## Exercise requirements:
Skipping all images, output the listing word for word.

## Provided material:
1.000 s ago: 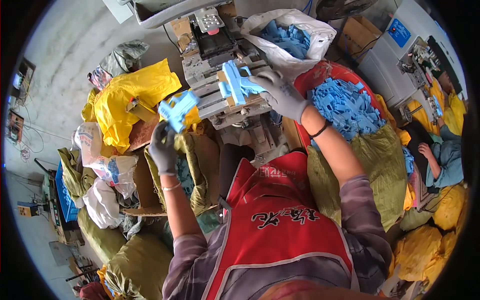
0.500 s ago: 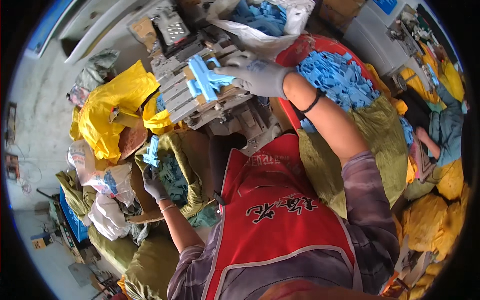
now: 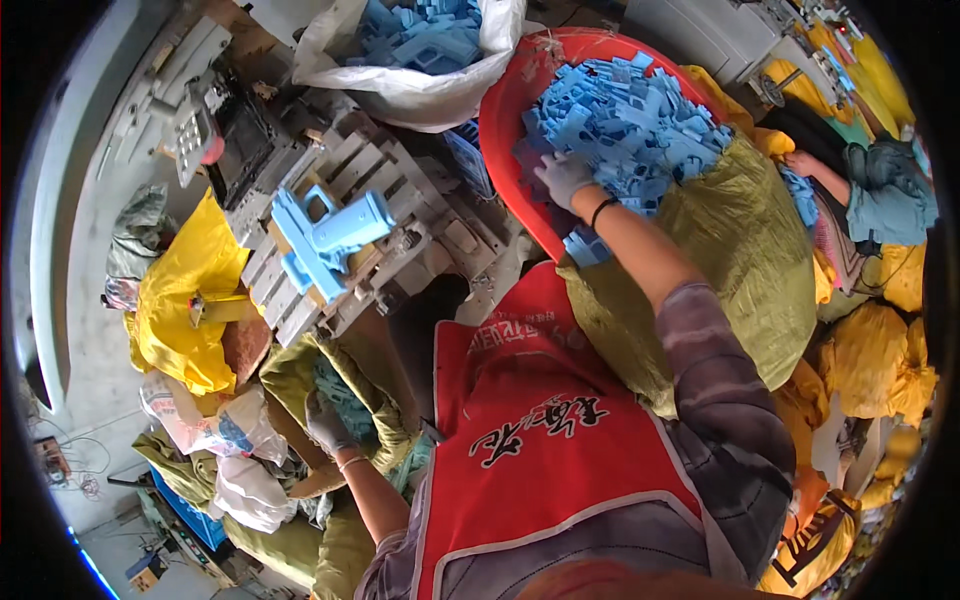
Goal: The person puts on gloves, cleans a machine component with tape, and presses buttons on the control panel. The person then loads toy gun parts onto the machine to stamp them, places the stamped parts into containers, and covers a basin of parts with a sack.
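Note:
A light-blue plastic toy pistol [image 3: 318, 240] lies on the slatted grey metal bed of a machine [image 3: 385, 165], with neither hand on it. My right hand [image 3: 565, 180], in a grey glove, is over the inner left side of a red tub [image 3: 500, 110]. Its fingers are apart at the edge of a heap of light-blue toy pistol parts [image 3: 640, 125], with nothing visible in them. At the lower left, my gloved left hand [image 3: 328, 425] is at the mouth of an olive sack [image 3: 395, 440] holding blue-green parts [image 3: 345, 390]. Its fingers are stretched out and look empty.
A white sack [image 3: 400, 95] of blue parts stands behind the machine. Yellow bags [image 3: 190, 300] and white plastic bags [image 3: 250, 490] crowd the left. An olive woven sheet [image 3: 740, 270] drapes over the tub's near side. Another person's arm [image 3: 825, 175] shows at the far right.
My right hand has left the toy pistol on the machine and moved right to the tub. The blue piece my left hand held is out of it. The view has shifted.

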Demonstrator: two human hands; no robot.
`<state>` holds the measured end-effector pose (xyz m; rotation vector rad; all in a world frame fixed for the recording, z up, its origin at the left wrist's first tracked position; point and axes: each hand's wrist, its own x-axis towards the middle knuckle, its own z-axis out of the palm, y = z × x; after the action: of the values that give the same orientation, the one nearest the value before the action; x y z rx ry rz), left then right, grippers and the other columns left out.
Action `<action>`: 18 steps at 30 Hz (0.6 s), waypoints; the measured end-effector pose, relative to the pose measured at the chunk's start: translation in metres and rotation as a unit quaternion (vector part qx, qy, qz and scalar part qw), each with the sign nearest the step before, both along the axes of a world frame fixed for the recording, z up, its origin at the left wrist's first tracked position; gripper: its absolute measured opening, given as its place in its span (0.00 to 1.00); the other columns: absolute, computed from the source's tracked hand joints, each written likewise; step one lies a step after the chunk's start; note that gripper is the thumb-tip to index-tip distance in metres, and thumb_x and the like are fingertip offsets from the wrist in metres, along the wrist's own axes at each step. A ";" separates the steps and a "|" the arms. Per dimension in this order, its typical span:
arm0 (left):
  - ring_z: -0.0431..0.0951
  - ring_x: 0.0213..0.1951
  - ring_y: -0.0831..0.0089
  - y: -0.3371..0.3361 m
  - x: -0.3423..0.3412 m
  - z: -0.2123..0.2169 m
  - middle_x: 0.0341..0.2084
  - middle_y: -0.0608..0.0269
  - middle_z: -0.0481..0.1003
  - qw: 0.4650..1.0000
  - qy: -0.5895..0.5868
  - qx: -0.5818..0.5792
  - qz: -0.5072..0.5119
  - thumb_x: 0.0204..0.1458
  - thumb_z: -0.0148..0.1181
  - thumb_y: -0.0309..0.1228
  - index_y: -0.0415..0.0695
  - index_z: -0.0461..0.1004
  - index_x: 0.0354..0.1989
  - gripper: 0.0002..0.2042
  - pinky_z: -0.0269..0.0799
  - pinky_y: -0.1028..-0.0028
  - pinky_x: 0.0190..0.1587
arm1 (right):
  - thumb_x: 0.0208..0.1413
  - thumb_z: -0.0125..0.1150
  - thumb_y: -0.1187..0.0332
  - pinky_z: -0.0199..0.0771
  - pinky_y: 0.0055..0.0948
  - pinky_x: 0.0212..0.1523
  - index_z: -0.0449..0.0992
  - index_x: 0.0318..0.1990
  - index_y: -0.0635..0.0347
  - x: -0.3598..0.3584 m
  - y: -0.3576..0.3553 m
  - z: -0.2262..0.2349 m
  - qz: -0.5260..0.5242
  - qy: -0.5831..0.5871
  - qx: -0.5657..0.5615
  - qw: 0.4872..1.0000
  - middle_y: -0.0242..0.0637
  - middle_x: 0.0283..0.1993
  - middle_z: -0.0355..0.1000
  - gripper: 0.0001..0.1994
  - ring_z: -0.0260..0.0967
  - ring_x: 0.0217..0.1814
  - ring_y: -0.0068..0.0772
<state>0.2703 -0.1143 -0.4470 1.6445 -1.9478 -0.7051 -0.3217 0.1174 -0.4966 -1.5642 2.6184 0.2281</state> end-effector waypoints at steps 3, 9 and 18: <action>0.77 0.37 0.69 0.015 -0.045 0.026 0.37 0.56 0.79 0.999 0.018 -0.019 -0.047 0.54 0.55 0.28 0.35 0.75 0.43 0.11 0.72 0.72 0.43 | 0.53 0.46 0.67 0.66 0.44 0.50 0.72 0.49 0.50 0.000 -0.017 -0.052 -0.066 0.089 -0.016 0.994 0.40 0.52 0.68 0.15 0.63 0.56 0.44; 0.78 0.41 0.62 0.026 -0.099 0.053 0.38 0.53 0.78 0.982 -0.045 -0.078 -0.164 0.53 0.56 0.28 0.38 0.76 0.41 0.10 0.71 0.68 0.45 | 0.54 0.44 0.71 0.68 0.43 0.43 0.72 0.46 0.49 -0.027 0.007 -0.093 -0.121 0.100 0.016 0.988 0.38 0.45 0.69 0.13 0.69 0.47 0.41; 0.76 0.46 0.60 0.089 -0.185 0.075 0.42 0.52 0.76 0.919 0.084 -0.042 -0.384 0.50 0.58 0.26 0.40 0.74 0.46 0.14 0.70 0.67 0.49 | 0.51 0.59 0.63 0.72 0.36 0.40 0.64 0.55 0.62 0.003 0.064 0.107 -0.198 -0.378 -0.312 0.848 0.45 0.40 0.74 0.24 0.73 0.39 0.38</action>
<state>0.0856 -0.0248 -0.3718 0.6876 -2.4374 -0.9782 -0.3185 0.1811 -0.3892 -0.8465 2.3158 -1.1255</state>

## Response box:
1.000 s ago: 
0.500 s ago: 
now: 
Goal: The person puts on gloves, cleans a machine component with tape, and presses buttons on the control panel. The person then loads toy gun parts onto the machine to stamp them, places the stamped parts into containers, and covers a basin of parts with a sack.
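Note:
A light-blue plastic toy pistol [image 3: 318, 240] lies on the slatted grey metal bed of a machine [image 3: 385, 165], with neither hand on it. My right hand [image 3: 565, 180], in a grey glove, is over the inner left side of a red tub [image 3: 500, 110]. Its fingers are apart at the edge of a heap of light-blue toy pistol parts [image 3: 640, 125], with nothing visible in them. At the lower left, my gloved left hand [image 3: 328, 425] is at the mouth of an olive sack [image 3: 395, 440] holding blue-green parts [image 3: 345, 390]. Its fingers are stretched out and look empty.
A white sack [image 3: 400, 95] of blue parts stands behind the machine. Yellow bags [image 3: 190, 300] and white plastic bags [image 3: 250, 490] crowd the left. An olive woven sheet [image 3: 740, 270] drapes over the tub's near side. Another person's arm [image 3: 825, 175] shows at the far right.
My right hand has left the toy pistol on the machine and moved right to the tub. The blue piece my left hand held is out of it. The view has shifted.
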
Demonstrator: two human hands; no robot.
`<state>` holds the measured end-effector pose (xyz m; rotation vector rad; all in a world frame fixed for the recording, z up, its origin at the left wrist's first tracked position; point and axes: each hand's wrist, its own x-axis towards the middle knuckle, its own z-axis out of the palm, y = z × x; after the action: of the values that give the same orientation, the one nearest the value before the action; x y z rx ry rz), left then right, grippers and the other columns left out.
Action `<action>`: 18 steps at 30 Hz (0.6 s), waypoints; the measured end-effector pose, relative to the pose measured at the chunk's start: translation in metres and rotation as a unit quaternion (vector part qx, qy, qz and scalar part qw), each with the sign nearest the step before, both along the axes of a world frame fixed for the recording, z up, its origin at the left wrist's first tracked position; gripper: its absolute measured opening, given as its place in its span (0.00 to 1.00); the other columns: absolute, computed from the source's tracked hand joints, each written likewise; step one lies a step after the chunk's start; note that gripper is the thumb-tip to index-tip distance in metres, and thumb_x and the like are fingertip offsets from the wrist in metres, along the wrist's own axes at each step. A ";" separates the steps and a "|" the arms. Per dimension in this order, its typical span:
arm0 (left):
  - ring_z: -0.0431..0.0951
  - ring_x: 0.0213..0.1951
  - ring_y: -0.0831..0.0089
  - y: -0.3371..0.3361 m
  - x: -0.3423..0.3412 m
  - z: -0.2123..0.2169 m
  - middle_x: 0.0341..0.2084
  - middle_y: -0.0608..0.0269
  - middle_z: -0.0481..0.1003
  - qw: 0.4650..1.0000
  - qy: -0.5895..0.5868
  - qx: -0.5818..0.5792
  - qz: -0.5072..0.5119
  - thumb_x: 0.0204..0.1458
  - thumb_z: -0.0148..0.1181
  - thumb_y: -0.0309..0.1228
  - index_y: -0.0415..0.0695
  - index_z: -0.0461..0.1004
  - index_x: 0.0354..0.1989
  - gripper: 0.0002..0.2042
  - pinky_z: -0.0269..0.0799
  - pinky_y: -0.1028..-0.0028
  - pinky_x: 0.0190..0.1587
arm1 (right):
  - thumb_x: 0.0208..0.1413
  - thumb_z: -0.0125..0.1150
  - thumb_y: -0.1187..0.0332
  - pinky_z: -0.0199..0.0771
  - pinky_y: 0.0055..0.0948
  - pinky_x: 0.0212..0.1523
  - index_z: -0.0449..0.0992
  - index_x: 0.0318..0.1990
  - index_y: -0.0635..0.0347
  - x: -0.3598..0.3584 m
  - y: -0.3576..0.3553 m
  - z: -0.2262..0.2349 m
  - qz: -0.5260..0.5242
  - qy: -0.5831..0.5871
  - qx: -0.5657..0.5615
  - qw: 0.4872..1.0000
  - middle_y: -0.0242..0.0637
  - middle_x: 0.0283..0.1993
  - middle_z: -0.0355..0.1000
  - gripper: 0.0001..0.1994
  - ring_z: -0.0260..0.0967
  - ring_x: 0.0217..0.1814
  - ring_y: -0.0068..0.0772
<state>0.2703 -0.1143 -0.4470 1.6445 -1.9478 -0.7051 -0.3217 0.1174 -0.4966 -1.5642 2.6184 0.2281</state> end-effector waypoints at steps 3, 9 and 18: <action>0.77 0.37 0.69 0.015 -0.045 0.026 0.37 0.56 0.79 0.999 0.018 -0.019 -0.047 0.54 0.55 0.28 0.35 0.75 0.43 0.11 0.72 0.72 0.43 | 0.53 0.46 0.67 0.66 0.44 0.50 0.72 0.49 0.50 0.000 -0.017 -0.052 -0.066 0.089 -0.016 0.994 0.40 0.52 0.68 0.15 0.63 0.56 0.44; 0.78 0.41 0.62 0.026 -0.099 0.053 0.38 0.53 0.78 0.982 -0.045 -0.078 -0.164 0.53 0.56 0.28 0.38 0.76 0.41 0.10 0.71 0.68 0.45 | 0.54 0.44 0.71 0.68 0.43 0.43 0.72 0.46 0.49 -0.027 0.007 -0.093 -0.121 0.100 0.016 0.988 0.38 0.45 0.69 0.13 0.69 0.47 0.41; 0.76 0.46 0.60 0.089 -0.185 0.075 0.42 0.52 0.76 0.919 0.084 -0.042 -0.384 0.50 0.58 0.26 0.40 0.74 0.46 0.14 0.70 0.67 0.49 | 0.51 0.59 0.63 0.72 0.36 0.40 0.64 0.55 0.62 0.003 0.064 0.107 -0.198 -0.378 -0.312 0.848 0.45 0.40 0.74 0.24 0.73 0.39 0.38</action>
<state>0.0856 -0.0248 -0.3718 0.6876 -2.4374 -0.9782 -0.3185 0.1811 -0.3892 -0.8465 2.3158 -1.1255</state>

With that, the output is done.